Ce n'est pas un hasard si la première grande vague mondiale de libération de la parole a déferlé à la suite de l'affaire Weinstein, du nom d'un producteur de cinéma mis en cause par plusieurs dizaines de femmes, et condamné pour viol et agression sexuelle après des années de silence d'un entourage professionnel qui savait et se taisait.

Ce n'est pas un hasard si, en France, les témoignages d'actrices se sont ensuite multipliés – d'Adèle Haenel à Judith Godrèche, en passant par Emmanuelle Debever, Charlotte Arnould, Isild Le Besco et Anna Mouglalis. Ces voix se heurtent au silence de la profession en tentant de le briser. Pensons au silence qui a entouré le cri d'Adèle Haenel qui « se lève et se casse » de la cérémonie de remise des César, mais aussi au silence opposé à Judith Godrèche quand elle s'exclame, toujours lors de cette cérémonie, quelques années plus tard : « Je parle, je parle, mais je ne vous entends pas. » C'est ce silence que nous brisons ici.

Ce n'est pas un hasard si cette vague, partie de la grande famille du cinéma, s'accompagne d'autres déferlantes dans le monde de la culture, liées à la scène et au théâtre – #MeTooThéâtre, #MusicToo, désormais #MeTooStandUp –, le tout formant un vaste #MeToo de la culture.

Cette grande famille de la culture fonctionne comme un miroir grossissant des violences qui traversent la famille et son pendant la société, non parce que ce monde serait une zone de subversion par rapport à des normes communes, mais au contraire parce qu'il est, malheureusement, un lieu de concentration, de reproduction et de légitimation des dominations de genre, économiques et symboliques qui gouvernent la société ; un monde très largement dominé et normé par des hommes, façonné par un regard qui fantasme femmes et enfants comme des objets à disposition, à l'image, en tournage, sur le plateau, en casting, sur scène ou en coulisses ; un monde faiblement régulé où le code du travail reste trop peu respecté et où la précarité règne chez les jeunes comédiennes, souvent intermittentes du spectacle, mais aussi chez les petites mains invisibles, techniciennes, maquilleuses, habilleuses – l'une d'elles déclarait récemment à Ouest France : « Quand on est précaire, on se tait. » ; un monde où un mot d'un homme rendu tout-puissant par la notoriété et l'argent peut briser une carrière ; un monde propice à l'emprise sur les corps et sur les esprits, où les rapports de pouvoir hiérarchiques professionnels se doublent d'un ascendant symbolique fort, conféré par l'art ou la gloire.

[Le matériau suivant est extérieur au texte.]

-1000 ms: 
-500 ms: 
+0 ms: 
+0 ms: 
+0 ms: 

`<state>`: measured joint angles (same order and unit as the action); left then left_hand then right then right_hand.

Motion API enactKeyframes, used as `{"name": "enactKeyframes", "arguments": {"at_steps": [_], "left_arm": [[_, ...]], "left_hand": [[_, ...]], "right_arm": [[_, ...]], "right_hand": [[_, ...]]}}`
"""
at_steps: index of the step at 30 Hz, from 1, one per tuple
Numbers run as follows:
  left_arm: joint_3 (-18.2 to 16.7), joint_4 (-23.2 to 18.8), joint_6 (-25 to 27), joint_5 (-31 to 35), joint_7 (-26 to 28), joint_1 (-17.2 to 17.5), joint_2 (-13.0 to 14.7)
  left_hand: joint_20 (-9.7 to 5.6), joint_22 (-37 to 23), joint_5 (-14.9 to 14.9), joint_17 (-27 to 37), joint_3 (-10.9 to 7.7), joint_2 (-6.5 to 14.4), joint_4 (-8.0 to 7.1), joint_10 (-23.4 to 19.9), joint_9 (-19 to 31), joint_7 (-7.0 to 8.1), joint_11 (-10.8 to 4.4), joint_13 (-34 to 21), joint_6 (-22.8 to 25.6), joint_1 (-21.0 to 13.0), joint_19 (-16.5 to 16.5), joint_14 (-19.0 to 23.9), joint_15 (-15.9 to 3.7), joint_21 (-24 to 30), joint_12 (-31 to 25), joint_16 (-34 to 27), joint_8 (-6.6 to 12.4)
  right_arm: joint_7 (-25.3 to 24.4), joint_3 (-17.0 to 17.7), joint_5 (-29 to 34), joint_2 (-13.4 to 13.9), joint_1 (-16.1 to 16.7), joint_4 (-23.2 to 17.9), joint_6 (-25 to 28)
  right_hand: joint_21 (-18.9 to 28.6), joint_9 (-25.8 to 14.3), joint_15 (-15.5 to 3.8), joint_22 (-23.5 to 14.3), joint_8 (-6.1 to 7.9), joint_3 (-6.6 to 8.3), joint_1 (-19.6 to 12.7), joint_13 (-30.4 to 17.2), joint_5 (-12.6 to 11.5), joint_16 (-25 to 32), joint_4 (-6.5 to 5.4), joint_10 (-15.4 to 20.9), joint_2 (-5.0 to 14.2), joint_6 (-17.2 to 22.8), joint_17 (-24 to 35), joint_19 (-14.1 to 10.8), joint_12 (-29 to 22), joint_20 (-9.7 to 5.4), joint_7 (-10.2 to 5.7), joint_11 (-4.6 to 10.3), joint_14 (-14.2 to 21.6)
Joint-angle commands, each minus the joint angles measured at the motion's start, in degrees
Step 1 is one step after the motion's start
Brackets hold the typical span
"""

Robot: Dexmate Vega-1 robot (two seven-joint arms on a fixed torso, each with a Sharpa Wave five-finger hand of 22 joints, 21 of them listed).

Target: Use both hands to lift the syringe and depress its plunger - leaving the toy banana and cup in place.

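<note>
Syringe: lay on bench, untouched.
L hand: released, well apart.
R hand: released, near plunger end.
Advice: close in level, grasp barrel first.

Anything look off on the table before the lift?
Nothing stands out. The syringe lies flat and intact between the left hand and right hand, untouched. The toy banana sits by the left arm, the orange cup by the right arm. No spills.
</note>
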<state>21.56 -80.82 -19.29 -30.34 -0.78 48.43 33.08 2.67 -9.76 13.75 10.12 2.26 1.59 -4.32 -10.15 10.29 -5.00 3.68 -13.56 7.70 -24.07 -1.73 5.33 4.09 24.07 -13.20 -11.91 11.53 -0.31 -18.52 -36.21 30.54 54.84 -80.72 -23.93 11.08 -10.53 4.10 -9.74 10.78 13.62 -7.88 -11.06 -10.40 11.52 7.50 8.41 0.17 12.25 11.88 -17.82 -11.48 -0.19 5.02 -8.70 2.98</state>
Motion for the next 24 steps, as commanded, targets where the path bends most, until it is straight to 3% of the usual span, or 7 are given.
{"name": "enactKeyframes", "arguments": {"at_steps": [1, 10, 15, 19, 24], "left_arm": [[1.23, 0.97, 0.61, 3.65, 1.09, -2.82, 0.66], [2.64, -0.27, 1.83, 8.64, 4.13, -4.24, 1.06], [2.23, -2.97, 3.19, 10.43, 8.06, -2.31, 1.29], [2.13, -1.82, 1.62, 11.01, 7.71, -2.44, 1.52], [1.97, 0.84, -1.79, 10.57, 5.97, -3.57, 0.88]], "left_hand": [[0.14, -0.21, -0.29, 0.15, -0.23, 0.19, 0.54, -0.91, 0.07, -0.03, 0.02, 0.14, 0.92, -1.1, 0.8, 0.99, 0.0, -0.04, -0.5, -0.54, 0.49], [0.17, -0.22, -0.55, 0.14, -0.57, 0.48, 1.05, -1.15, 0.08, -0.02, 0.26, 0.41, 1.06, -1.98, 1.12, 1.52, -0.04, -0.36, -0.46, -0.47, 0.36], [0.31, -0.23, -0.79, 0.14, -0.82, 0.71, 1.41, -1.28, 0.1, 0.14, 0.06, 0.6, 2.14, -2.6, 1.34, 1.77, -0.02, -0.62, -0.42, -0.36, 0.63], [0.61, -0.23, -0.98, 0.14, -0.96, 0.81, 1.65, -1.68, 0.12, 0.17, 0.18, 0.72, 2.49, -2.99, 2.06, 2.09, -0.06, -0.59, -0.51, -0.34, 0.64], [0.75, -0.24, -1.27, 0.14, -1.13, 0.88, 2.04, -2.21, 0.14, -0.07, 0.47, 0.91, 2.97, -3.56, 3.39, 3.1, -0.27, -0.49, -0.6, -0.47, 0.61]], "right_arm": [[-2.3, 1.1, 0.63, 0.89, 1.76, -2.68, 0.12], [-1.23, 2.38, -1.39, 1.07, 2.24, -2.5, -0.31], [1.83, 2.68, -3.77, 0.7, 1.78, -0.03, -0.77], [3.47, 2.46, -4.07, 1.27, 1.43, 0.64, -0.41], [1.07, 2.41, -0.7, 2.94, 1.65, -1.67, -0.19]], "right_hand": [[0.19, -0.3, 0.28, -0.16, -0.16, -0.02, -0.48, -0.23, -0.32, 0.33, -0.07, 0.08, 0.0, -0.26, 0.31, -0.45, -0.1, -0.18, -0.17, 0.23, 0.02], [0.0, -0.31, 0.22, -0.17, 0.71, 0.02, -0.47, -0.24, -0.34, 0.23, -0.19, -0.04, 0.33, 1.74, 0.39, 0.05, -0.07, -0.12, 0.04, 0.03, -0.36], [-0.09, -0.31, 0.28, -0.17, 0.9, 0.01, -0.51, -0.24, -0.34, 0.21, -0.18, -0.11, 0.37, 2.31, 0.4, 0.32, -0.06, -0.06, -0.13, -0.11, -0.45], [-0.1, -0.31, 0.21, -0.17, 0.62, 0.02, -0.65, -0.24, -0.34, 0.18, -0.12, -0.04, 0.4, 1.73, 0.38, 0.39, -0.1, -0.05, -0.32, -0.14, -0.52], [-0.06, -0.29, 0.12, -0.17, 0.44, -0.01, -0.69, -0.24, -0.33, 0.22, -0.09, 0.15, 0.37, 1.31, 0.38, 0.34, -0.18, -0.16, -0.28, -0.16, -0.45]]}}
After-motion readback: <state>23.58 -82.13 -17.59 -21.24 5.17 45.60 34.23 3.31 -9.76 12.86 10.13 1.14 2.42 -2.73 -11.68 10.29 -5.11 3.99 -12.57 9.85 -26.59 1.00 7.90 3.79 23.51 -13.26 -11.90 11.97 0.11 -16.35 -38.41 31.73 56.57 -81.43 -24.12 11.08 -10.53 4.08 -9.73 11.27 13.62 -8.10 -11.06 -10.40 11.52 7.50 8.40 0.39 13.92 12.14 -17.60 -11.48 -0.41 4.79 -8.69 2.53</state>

Ces relations de pouvoir et d'autorité s'exercent avec encore plus de force sur les personnes mineures, exploitées sans contrôle et sans accompagnement. Dans ce tout petit monde où tous se connaissent, dénoncer des violences coûte encore cher. Au contraire, on l'a constaté, en être accusé publiquement n'empêche pas de recevoir la légion d'honneur et d'être considéré comme une fierté pour la France.

La création de cette commission d'enquête est donc nécessaire. Judith Godrèche nous disait entre ces murs que « ces souffrances, beaucoup les regardent de loin, les bras croisés, comme d'éternels témoins muets, spectateurs paralysés, qui font semblant de ne pas savoir ». Ne soyons pas ces spectateurs qui restent bras croisés. En tant que législateurs, nous ne pouvons plus accepter que l'art serve de couverture à des agresseurs : permettons à la culture de s'émanciper de la culture du viol.